Wednesday, March 14, 2012
We Are All Social Actors
Society oftentimes - if not always - requires us to behave, speak, walk, or dress according to certain conventions. Sometimes we're lucky and those conventions allow us to express who we are without having to censor or repress the interesting sides of our personality; sometimes, though, we can't fully be ourselves, or, let's say, we need to moderate our self.
It's not necessary to think of "huge" events such as public speeches, gala parties, or presidential dinners when referring to a social context. A first date, for example, will do.
Can we really say we are being ourselves on a first date? Speaking for myself, yes, I am being myself. Of course, I am not fully being myself, in the sense that it is in the best interest of my intentions to show my date the most pleasing side of me first; so, I try to coherently convey my personality in a more charming, dim-lit, and vibrant way. But mind, this doesn't mean I'm lying or giving a distorted image of me. Maybe some people do; I don't.

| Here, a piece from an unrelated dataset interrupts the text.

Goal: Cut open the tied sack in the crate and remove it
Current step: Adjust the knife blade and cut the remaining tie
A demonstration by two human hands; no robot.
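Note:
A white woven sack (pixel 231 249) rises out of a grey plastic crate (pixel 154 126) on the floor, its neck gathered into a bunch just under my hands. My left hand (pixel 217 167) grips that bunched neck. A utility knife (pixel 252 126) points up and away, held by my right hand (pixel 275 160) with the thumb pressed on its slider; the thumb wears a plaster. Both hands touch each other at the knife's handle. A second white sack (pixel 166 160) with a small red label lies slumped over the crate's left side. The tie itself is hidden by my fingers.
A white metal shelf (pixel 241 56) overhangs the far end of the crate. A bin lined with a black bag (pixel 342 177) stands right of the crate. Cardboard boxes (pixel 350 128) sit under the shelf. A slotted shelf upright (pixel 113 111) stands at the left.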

Same goes for a job interview: we dress up in ways we wouldn't normally do and, during the event, we probably speak with a pitched voice or find other ways to impress our possible employer.
Sometimes I smirk when people ask me, "You're an actor, how do I know you're not acting?". My favorite answer is, "Why, are you not acting now?".
Personally, the best actors I've seen - and the "best" liars, and the "best" fakers too - were not in the movies or on the stage, but in real life contexts and - marvel of all marvels - they were not professional actors, in a manner of speaking.
The bottom line is, we all act, even if we're not always aware of it.
I don't think it is a bad thing per se; social acting should mean to me conveying our personality through forms that enhance its qualities according to the context we're in. Certainly, like for everything, the proper balance is required and certain lines should not be crossed.
Then, if social acting robs us of our spontaneity or it simply means lying, that is a totally different story.
Do you consider yourself an actor in life?
Do you think social acting limits the expression of your personality or it's a good tool to enhance it?